The article describes a tile made in 1805 by employees of a tile factory in Alkmaar, in the province of Noord-Holland, that wishes their new directors success and asks for God’s blessing. The pottery, which was founded as early as the seventeenth century, was destroyed by fire in 1810.

St. Hubert’s Chapel in Amsterdam depicted on a Rozenburg Tile Picture

Ger J.M. de Ree - page 34

The N.V. Haagsche Plateelbakkerij Rozenburg (The Hague Pottery Rozenburg Ltd., 1883-1917) was the best-known Dutch ceramics factory of its day. It produced a large quantity of tiles and tile pictures for external application and for decorative or commemorative purposes. The tile picture described in this article depicts St. Hubert’s Chapel on Stadhouderskade in Amsterdam, which together with the adjacent St. Joseph’s Home for Retired Craftsmen was founded by the first Warden, the Honourable H.C.J.M. van Nispen. The tile picture was made in 1907, ten years after Van Nispen’s death, and, according to the Rozenburg archives, was painted by Leenderd de Weij. The photo of the Chapel used as a model by the painter is preserved in a private collection.
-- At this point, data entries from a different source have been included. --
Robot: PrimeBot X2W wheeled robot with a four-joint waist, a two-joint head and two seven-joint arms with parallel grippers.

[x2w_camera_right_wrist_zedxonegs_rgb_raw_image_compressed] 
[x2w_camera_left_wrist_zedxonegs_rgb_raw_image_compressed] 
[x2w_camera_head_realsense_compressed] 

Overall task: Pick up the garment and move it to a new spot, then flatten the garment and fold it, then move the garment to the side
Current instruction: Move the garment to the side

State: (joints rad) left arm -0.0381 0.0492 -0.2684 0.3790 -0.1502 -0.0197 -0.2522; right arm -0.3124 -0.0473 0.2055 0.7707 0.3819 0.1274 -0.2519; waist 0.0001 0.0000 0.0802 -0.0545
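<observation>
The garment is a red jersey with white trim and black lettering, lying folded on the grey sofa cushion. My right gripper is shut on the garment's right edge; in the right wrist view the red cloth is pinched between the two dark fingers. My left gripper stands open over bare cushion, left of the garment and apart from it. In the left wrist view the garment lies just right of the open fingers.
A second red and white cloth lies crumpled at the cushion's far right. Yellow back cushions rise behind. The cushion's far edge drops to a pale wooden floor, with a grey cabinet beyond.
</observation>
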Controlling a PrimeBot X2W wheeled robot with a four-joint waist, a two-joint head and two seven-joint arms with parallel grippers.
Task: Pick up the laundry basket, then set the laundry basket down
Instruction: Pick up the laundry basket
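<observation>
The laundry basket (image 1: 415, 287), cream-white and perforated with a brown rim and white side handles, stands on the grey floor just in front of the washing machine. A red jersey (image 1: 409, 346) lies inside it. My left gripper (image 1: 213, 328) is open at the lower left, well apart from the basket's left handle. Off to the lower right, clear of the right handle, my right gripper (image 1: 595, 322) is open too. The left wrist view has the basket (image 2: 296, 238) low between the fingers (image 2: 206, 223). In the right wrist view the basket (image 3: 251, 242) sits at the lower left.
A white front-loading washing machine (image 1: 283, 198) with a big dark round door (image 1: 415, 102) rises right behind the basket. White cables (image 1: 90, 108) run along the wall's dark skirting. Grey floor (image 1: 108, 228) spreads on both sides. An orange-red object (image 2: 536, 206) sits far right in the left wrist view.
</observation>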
Paul Stoffels, a strong-minded tile veteran

Lejo Schenk - page 38

In editor Lejo Schenk’s interview with him, Paul Stoffels talks with passion about the many hobbies and hobby-horses that have won his interest over the past 93 years. Paul, classical scholar and lawyer, has been a member of the Society of Friends of the Dutch Tile Museum since its foundation in 1971. As a Committee Member of the historical society Oud-Monnickendam (Monnickendam is an ancient town north of Amsterdam), he was actively involved in the events surrounding the old tile collection of C. van Tijen, general practitioner in Monnickendam from 1903 till 1921. This collection was eventually brought under the hammer in Zwolle in 2003. However, part of the original collection has been preserved and is now permanently on view at De Speeltoren Museum in Monnickendam. Particularly striking are four pictures of two by two tiles depicting apostles.

The Tile Pictures of Karel Appel

Martin van Meurs - page 42

Karel Appel, the most celebrated Dutch artist of the post-war period, died on 3rd May, 2006. Tile walls and tile pictures form an important but still underexposed part of his oeuvre.
Like most CoBrA artists, Appel started working with ceramics early (in the late forties), using a muted palette. He designed his first tile wall around 1960 at the request of J.J.P. Oud, the renowned architect, for Bio-Vakantieoord (a holiday camp for poor children) at Arnhem. By then he was using the bright colours that became his trademark. Many major commissions from home and abroad followed. In Henk Trumpie’s studio, Structuur 1968, Appel created three smaller tile pictures for the art market. One of them, entitled Personage, was acquired early this year by the Dutch Tile Museum. The Museum had already acquired the transitional work Bearded Head. The Dutch Tile Museum is thus the only museum in the world exhibiting tile pictures by Karel Appel.